> [TASK PROMPT]:
Copy the data below verbatim, leaving no line out.

*** Opening DATASET SECTION ***

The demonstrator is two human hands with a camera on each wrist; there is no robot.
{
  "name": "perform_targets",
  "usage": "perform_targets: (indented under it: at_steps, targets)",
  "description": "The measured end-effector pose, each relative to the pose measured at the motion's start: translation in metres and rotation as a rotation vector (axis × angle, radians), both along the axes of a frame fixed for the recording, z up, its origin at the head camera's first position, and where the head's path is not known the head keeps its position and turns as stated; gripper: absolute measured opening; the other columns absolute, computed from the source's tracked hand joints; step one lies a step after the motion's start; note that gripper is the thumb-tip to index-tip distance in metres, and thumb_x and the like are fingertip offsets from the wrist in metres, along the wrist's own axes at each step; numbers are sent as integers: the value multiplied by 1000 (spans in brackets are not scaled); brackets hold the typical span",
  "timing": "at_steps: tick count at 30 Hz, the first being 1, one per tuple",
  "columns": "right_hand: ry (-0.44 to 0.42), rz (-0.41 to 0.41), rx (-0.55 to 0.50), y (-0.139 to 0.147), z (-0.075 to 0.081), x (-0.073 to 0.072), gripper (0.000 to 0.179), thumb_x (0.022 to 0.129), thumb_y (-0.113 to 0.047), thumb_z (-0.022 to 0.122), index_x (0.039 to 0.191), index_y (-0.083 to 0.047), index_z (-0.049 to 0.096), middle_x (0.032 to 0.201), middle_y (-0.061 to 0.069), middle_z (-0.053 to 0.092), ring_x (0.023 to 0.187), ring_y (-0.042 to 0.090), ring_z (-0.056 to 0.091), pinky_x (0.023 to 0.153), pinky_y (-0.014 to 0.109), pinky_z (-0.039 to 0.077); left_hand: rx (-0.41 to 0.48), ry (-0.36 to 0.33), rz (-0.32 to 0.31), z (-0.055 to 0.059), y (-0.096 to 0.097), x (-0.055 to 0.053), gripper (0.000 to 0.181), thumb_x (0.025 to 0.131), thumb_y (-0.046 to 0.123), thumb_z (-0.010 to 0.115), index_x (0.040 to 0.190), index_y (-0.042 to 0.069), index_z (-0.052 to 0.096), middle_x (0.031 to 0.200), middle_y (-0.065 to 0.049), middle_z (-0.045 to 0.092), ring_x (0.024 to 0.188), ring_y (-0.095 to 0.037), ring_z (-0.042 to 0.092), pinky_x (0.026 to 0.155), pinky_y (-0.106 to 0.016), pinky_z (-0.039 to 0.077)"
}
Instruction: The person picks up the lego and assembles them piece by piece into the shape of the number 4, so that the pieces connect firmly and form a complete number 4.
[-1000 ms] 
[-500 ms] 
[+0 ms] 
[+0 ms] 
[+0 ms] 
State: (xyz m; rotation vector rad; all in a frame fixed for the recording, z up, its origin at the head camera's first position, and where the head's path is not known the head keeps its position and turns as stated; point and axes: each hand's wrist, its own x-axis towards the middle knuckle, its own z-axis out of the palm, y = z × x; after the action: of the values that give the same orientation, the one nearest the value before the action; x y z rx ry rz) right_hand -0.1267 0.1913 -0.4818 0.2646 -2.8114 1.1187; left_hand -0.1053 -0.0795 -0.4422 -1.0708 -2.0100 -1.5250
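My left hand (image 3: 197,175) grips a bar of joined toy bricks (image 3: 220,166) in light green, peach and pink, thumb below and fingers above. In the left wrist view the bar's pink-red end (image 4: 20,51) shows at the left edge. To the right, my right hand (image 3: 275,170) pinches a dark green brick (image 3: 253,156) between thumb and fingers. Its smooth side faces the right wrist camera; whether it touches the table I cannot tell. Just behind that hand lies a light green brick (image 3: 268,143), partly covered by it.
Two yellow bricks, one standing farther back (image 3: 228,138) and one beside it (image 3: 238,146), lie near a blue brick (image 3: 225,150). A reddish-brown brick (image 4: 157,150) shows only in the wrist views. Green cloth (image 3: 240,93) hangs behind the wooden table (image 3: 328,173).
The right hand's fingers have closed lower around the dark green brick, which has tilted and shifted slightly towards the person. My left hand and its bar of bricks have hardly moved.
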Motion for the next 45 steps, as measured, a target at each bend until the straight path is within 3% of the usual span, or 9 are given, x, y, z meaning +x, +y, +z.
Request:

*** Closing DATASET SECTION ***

> [RESPONSE BOX]:
The demonstrator is two human hands with a camera on each wrist; there is no robot.
{
  "name": "perform_targets",
  "usage": "perform_targets: (indented under it: at_steps, targets)",
  "description": "The measured end-effector pose, each relative to the pose measured at the motion's start: translation in metres and rotation as a rotation vector (axis × angle, radians), both along the axes of a frame fixed for the recording, z up, its origin at the head camera's first position, and where the head's path is not known the head keeps its position and turns as stated; gripper: absolute measured opening; the other columns absolute, computed from the source's tracked hand joints; step one lies a step after the motion's start; note that gripper is the thumb-tip to index-tip distance in metres, and thumb_x and the like are fingertip offsets from the wrist in metres, along the wrist's own axes at each step; numbers are sent as integers: the value multiplied by 1000 (spans in brackets are not scaled); brackets hold the typical span",
  "timing": "at_steps: tick count at 30 Hz, the first being 1, one per tuple",
  "columns": "right_hand: ry (-0.44 to 0.42), rz (-0.41 to 0.41), rx (-0.55 to 0.50), y (-0.139 to 0.147), z (-0.075 to 0.081), x (-0.073 to 0.072), gripper (0.000 to 0.179), thumb_x (0.022 to 0.129), thumb_y (-0.113 to 0.047), thumb_z (-0.022 to 0.122), index_x (0.039 to 0.191), index_y (-0.083 to 0.047), index_z (-0.049 to 0.096), middle_x (0.032 to 0.201), middle_y (-0.061 to 0.069), middle_z (-0.053 to 0.092), ring_x (0.023 to 0.187), ring_y (-0.042 to 0.090), ring_z (-0.056 to 0.091), pinky_x (0.023 to 0.153), pinky_y (-0.014 to 0.109), pinky_z (-0.039 to 0.077); left_hand: rx (-0.41 to 0.48), ry (-0.36 to 0.33), rz (-0.32 to 0.31), z (-0.055 to 0.059), y (-0.096 to 0.097), x (-0.055 to 0.053), gripper (0.000 to 0.181), thumb_x (0.025 to 0.131), thumb_y (-0.046 to 0.123), thumb_z (-0.010 to 0.115), index_x (0.040 to 0.190), index_y (-0.042 to 0.069), index_z (-0.052 to 0.096), middle_x (0.031 to 0.200), middle_y (-0.065 to 0.049), middle_z (-0.045 to 0.092), ring_x (0.024 to 0.188), ring_y (-0.095 to 0.037), ring_z (-0.042 to 0.092), pinky_x (0.026 to 0.155), pinky_y (-0.106 to 0.016), pinky_z (-0.039 to 0.077)"
}
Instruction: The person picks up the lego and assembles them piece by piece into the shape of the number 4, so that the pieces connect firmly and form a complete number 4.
[-1000 ms] 
[-500 ms] 
[+0 ms] 
[+0 ms] 
[+0 ms] 
State: (xyz m; rotation vector rad; all in a frame fixed for the recording, z up, its origin at the head camera's first position, and where the head's path is not known the head keeps its position and turns as stated; point and axes: each hand's wrist, its own x-axis towards the middle knuckle, its own z-axis out of the palm, y = z × x; after the action: of the values that give the same orientation, the one nearest the value before the action; x y z rx ry rz) right_hand -0.1267 0.1913 -0.4818 0.2646 -2.8114 1.1187; left_hand -0.1053 -0.0795 -0.4422 -1.0708 -2.0100 -1.5250
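My left hand (image 3: 197,175) grips a bar of joined toy bricks (image 3: 220,166) in light green, peach and pink, thumb below and fingers above. In the left wrist view the bar's pink-red end (image 4: 20,51) shows at the left edge. To the right, my right hand (image 3: 275,170) pinches a dark green brick (image 3: 253,156) between thumb and fingers. Its smooth side faces the right wrist camera; whether it touches the table I cannot tell. Just behind that hand lies a light green brick (image 3: 268,143), partly covered by it.
Two yellow bricks, one standing farther back (image 3: 228,138) and one beside it (image 3: 238,146), lie near a blue brick (image 3: 225,150). A reddish-brown brick (image 4: 157,150) shows only in the wrist views. Green cloth (image 3: 240,93) hangs behind the wooden table (image 3: 328,173).
The right hand's fingers have closed lower around the dark green brick, which has tilted and shifted slightly towards the person. My left hand and its bar of bricks have hardly moved.
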Motion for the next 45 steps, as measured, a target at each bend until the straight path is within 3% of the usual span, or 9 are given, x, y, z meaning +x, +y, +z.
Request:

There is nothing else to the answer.